Kasus ini terdeteksi awal dari indikasi penyakit kelamin yang dialami korban. Korban kemudian dibawa ke bidan setempat dan mendapat rujukan untuk melakukan visum di Rumah Sakit. Hasil visum forensik membuat orang tua melaporkan temuan tersebut ke unit PPA Polres Buleleng. Dari hasil pemeriksaan dan penyelidikan awal dengan sejumlah saksi, korban diduga disetubuhi sebanyak 5 kali di salah satu desa dan dua terduga pelaku lainnya melakukan persetubuhan dan pencabulan di dua tempat dan kejadian berbeda.
“Untuk kondisi terkini dari anak korban, secara fisik ada indikasi penyakit kelamin. Kondisi psikis korban dari asessmen awal diduga korban ada gangguan perilaku pasca kejadian. Sampai saat ini korban masih dalam proses pendampingan P2TP2A Kab. Buleleng untuk memastikan kondisi psikisnya. KemenPPPA akan terus mengawal kasus ini,” tambah Nahar.
KemenPPPA bersama P2TP2A Kab. Buleleng akan terus memastikan korban mendapat layanan yang sesuai dan yang dibutuhkan. Salah satunya adalah layanan pendampingan hukum dari P2TP2A Kab. Buleleng bagi korban.
“P2TP2A Kab. Buleleng telah memberikan layanan pendampingan konseling dan psikologis oleh psikolog dan mengupayakan penempatan sementara kepada korban. Kami mengapresiasi tindakan cepat dan sigap yang dilakukan P2TP2A Kab. Buleleng serta Polres Buleleng dalam merspon serta menangani kasus ini,” jelas Nahar.

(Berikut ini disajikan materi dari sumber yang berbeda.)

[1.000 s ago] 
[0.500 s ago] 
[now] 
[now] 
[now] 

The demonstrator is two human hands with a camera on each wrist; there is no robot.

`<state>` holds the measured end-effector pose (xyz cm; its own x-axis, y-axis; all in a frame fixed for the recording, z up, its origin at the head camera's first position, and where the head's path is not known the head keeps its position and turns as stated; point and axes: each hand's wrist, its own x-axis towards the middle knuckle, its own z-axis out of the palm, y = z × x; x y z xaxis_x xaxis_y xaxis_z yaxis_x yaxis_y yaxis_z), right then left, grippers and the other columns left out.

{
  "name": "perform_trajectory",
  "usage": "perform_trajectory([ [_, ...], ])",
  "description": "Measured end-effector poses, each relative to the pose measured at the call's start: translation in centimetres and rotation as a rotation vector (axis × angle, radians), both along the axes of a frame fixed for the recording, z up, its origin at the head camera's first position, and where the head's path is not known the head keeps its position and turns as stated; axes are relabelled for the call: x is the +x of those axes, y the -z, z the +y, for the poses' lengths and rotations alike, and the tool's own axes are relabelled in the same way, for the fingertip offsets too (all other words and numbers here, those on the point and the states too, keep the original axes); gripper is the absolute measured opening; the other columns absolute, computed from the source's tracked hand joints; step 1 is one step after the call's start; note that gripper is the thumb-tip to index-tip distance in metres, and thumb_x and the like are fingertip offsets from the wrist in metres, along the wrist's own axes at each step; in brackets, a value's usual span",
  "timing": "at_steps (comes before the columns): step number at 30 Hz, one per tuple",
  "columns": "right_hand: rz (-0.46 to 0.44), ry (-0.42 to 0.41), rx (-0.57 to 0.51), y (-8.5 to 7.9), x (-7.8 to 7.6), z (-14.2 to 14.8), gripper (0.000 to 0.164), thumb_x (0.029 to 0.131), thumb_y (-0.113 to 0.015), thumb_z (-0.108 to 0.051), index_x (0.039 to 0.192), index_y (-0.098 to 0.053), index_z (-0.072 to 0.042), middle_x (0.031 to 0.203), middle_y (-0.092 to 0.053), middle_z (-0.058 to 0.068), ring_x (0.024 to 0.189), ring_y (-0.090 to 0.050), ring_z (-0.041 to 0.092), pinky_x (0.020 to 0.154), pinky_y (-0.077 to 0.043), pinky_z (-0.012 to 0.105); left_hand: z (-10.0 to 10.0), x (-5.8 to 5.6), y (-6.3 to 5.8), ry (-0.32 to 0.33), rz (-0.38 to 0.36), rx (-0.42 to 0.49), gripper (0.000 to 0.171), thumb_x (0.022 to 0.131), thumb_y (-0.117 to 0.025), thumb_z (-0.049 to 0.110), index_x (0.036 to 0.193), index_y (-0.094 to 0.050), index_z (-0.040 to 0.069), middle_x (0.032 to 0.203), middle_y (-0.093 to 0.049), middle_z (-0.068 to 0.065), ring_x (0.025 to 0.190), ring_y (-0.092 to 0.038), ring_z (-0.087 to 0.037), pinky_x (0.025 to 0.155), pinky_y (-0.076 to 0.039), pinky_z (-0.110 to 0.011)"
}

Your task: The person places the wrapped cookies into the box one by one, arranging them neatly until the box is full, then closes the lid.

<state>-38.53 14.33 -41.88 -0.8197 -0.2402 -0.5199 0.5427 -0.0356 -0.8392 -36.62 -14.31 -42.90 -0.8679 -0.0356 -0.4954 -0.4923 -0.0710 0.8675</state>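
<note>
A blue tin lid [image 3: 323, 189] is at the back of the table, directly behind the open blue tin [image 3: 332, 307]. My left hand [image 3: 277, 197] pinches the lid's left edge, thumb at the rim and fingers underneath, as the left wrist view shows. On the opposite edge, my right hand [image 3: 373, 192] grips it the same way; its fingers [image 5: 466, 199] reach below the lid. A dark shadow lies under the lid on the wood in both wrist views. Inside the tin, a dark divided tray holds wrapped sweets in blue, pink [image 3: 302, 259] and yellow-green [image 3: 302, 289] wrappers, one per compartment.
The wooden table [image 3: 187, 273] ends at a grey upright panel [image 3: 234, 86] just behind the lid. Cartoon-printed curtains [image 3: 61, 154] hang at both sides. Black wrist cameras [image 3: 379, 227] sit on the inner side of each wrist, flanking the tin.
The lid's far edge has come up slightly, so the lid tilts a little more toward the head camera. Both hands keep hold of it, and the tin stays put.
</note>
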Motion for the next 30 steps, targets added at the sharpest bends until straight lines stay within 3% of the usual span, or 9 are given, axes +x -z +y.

KemenPPPA berharap para pelaku apabila terbukti telah melakukan tindak pidana persetubuhan terhadap korban, di pidana penjara paling lama 15 (lima belas) tahun. “Terdapat ketimpangan relasi kuasa yang nyata antara para pelaku dan korban. Salah satu pelaku yang merupakan kakek dari korban memungkinkan korban tidak memiliki kuasa untuk melawan tindakan yang dilakukan oleh pelaku terutama jika dilakukan dibawah ancaman atau bujuk rayu,” tutur Nahar.
Dua diantara tiga pelaku yang melakukan persetubuhan dapat dikenai tindakan berupa kebiri kimia dan pemasangan alat pendeteksi elektronik. Sedangkan pelaku yang melakukan tindak pidana pencabulan terhadap anak korban diancam pidana paling lama 15 (lima belas) tahun. Dan karena pelaku juga masih termasuk kerabat dekat korban, hukumannya dapat ditambah 1/3 (sepertiga) dari ancaman pidananya.
Nahar menambahkan dibutuhkan assesmen lanjutan terhadap kondisi lingkungan sekitar korban untuk nantinya dapat dilakukan upaya sosialisasi pencegahan agar kejadian serupa dan potensi-potensi perilaku beresiko di lingkungan masyarakat dapat dideteksi dini serta mendapat pengawasan bersifat komprehensif.
“Seluruh pihak harus bersama-sama memberikan pengawasan dan perlindungan terhadap anak-anak yang ada di lingkungannya. Kami berharap korban dan keluarganya tidak mendapat stigma dari masyarakat. Kepada keluarga kami juga berharap dapat memberikan dukungan sosial terhadap korban selama proses pemulihan agar korban dapat kembali menjalani aktivitasnya,” terang Nahar.